### Problem requirements
Filter the data below, keeping only lines that contain "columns".

*** Source material ***

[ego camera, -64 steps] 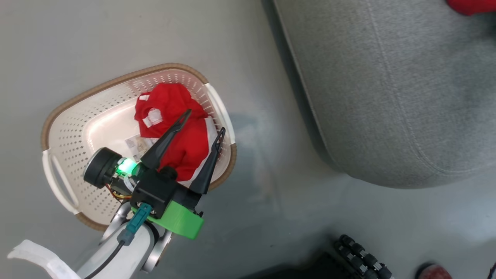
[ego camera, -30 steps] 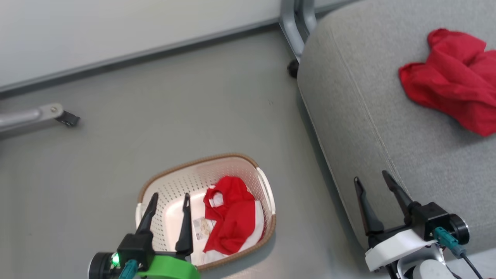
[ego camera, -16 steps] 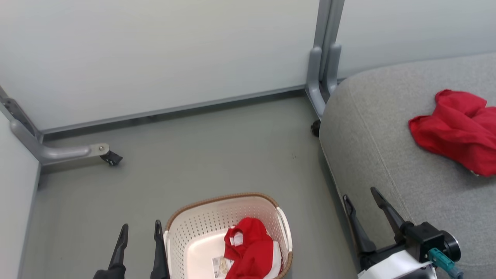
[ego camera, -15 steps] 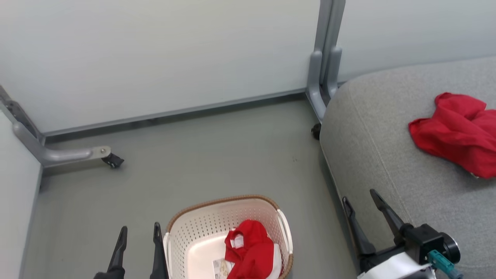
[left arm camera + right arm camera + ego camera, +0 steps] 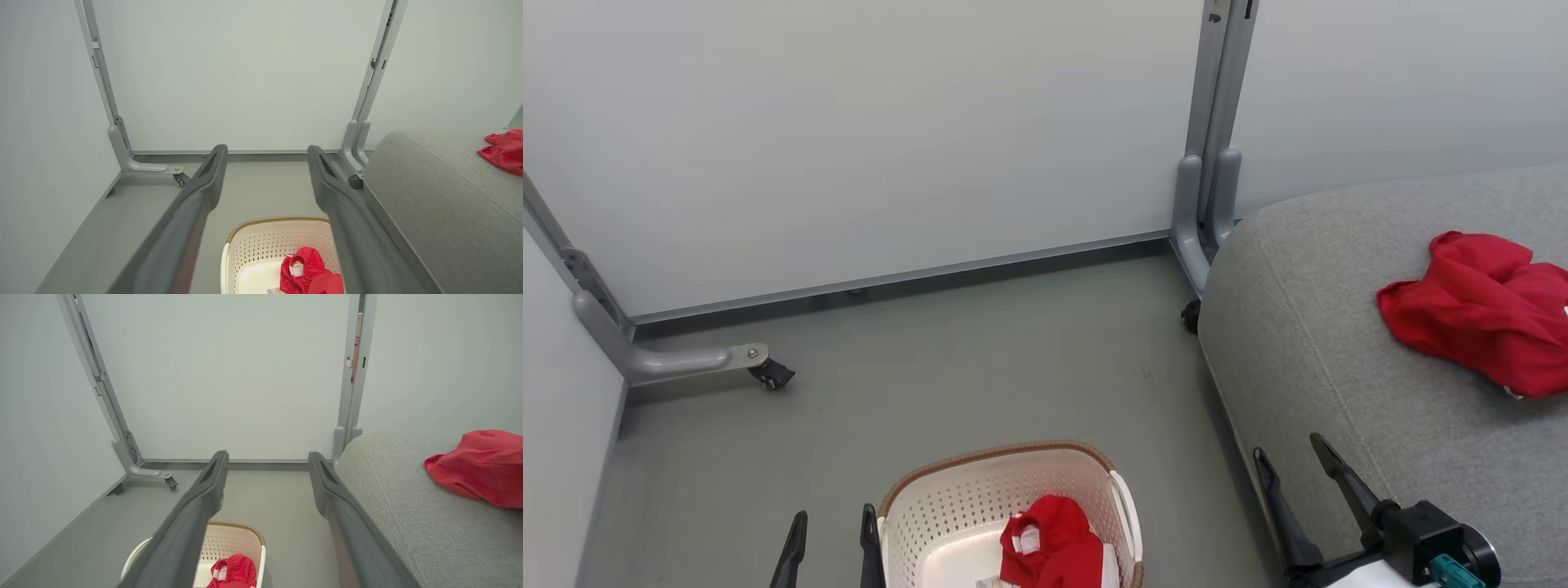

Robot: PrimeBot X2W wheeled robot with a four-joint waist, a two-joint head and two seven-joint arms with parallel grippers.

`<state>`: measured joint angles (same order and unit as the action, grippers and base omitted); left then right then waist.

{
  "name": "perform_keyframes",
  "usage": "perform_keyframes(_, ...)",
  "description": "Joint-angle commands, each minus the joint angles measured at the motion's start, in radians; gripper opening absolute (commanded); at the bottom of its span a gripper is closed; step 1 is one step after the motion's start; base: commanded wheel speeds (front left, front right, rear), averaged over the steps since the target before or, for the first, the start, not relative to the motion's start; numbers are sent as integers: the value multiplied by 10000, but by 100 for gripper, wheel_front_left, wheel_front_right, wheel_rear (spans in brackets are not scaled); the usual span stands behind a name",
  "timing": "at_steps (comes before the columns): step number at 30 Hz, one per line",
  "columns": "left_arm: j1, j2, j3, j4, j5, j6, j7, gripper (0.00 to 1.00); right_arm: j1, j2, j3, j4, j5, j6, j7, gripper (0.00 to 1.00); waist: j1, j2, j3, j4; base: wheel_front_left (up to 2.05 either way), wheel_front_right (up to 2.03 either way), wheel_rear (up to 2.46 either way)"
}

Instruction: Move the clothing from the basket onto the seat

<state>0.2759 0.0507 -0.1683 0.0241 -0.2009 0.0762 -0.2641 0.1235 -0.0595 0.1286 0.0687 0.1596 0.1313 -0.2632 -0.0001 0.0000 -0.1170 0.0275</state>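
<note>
Clothing [image 5: 1054,547] remains in the basket [image 5: 996,452]; the left hand [image 5: 832,523], beside it, has withdrawn wide open and empty. The right hand [image 5: 1286,447], also open and empty, hangs by the seat [image 5: 1339,343], where another red piece [image 5: 1478,327] lies; one transfer remains.

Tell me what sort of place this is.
Probably a staged test bay, not a lived-in room: pale partition panels on grey castored metal feet enclose a grey floor, with a grey upholstered seat and a laundry basket holding red clothing.
</note>
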Motion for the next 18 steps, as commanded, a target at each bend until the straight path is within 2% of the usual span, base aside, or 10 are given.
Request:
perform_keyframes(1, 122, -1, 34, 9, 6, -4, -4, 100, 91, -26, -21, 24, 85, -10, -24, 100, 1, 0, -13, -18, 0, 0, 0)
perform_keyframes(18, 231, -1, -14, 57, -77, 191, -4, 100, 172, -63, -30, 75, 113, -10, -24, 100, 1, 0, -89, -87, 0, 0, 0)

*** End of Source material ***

### Response to the exercise
  "timing": "at_steps (comes before the columns): step number at 30 Hz, one per line",
  "columns": "left_arm: j1, j2, j3, j4, j5, j6, j7, gripper (0.00 to 1.00); right_arm: j1, j2, j3, j4, j5, j6, j7, gripper (0.00 to 1.00); waist: j1, j2, j3, j4; base: wheel_front_left (up to 2.05 either way), wheel_front_right (up to 2.03 either way), wheel_rear (up to 2.46 either way)"

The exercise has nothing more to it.